> [What to produce]:
The data below holds a line containing "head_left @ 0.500" and a line containing "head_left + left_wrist"; please quote exactly those two lines and every line between them, and nothing else.

Segment Open

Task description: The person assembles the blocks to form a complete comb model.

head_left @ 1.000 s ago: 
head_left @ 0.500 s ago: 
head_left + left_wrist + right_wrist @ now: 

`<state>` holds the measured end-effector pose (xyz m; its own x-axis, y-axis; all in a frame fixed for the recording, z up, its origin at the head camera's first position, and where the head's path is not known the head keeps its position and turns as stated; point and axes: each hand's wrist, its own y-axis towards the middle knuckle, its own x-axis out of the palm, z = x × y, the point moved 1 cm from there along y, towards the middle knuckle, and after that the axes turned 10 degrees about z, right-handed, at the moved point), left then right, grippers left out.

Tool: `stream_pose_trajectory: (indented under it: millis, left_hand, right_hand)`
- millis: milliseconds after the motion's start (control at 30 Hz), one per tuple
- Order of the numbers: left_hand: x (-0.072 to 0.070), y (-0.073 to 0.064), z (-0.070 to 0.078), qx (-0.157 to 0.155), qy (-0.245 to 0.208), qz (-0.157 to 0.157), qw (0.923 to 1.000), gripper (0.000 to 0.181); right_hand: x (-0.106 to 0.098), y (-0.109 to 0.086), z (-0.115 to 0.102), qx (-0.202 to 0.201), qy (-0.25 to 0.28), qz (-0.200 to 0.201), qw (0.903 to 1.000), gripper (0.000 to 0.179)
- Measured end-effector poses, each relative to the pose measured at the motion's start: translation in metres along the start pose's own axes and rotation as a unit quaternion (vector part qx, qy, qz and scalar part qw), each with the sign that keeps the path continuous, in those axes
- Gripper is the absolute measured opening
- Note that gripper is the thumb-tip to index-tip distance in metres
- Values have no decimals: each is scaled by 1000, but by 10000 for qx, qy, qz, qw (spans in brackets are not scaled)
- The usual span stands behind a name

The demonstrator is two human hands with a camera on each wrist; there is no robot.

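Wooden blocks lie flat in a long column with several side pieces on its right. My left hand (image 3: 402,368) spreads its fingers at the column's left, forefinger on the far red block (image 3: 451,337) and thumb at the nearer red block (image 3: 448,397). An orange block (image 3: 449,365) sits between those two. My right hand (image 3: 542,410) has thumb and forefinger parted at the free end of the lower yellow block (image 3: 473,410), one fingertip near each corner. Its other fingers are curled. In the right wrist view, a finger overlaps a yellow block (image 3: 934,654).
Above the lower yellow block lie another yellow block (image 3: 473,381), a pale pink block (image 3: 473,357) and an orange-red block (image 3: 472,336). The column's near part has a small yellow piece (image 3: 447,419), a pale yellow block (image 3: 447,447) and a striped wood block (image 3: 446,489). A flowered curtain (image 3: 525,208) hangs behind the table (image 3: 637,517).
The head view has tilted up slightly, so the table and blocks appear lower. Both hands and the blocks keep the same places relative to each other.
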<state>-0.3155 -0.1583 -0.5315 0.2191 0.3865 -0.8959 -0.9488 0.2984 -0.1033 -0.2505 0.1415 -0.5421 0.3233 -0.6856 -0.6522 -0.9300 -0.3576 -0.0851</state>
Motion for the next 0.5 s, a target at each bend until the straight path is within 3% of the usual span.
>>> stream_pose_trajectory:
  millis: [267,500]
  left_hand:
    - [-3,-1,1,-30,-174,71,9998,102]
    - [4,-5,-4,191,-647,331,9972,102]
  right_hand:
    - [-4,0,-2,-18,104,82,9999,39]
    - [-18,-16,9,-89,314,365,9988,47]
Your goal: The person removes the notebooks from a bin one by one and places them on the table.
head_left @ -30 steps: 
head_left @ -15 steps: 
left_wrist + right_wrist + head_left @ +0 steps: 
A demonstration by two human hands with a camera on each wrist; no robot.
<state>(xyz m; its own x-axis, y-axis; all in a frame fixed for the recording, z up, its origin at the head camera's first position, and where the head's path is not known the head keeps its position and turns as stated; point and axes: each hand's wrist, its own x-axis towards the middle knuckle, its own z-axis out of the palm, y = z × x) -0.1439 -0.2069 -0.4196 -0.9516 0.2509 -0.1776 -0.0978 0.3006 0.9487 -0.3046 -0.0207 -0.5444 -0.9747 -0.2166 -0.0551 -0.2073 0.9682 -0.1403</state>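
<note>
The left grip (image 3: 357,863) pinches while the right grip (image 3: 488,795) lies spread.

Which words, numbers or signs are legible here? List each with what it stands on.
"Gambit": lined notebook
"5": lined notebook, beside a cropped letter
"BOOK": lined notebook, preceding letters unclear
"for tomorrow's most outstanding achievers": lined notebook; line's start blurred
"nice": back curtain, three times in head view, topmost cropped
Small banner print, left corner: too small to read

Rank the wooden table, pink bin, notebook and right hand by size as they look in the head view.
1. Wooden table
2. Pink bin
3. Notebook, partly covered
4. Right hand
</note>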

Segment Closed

> [Reply]:
head_left @ 0.500 s ago: 
head_left + left_wrist + right_wrist @ now: 

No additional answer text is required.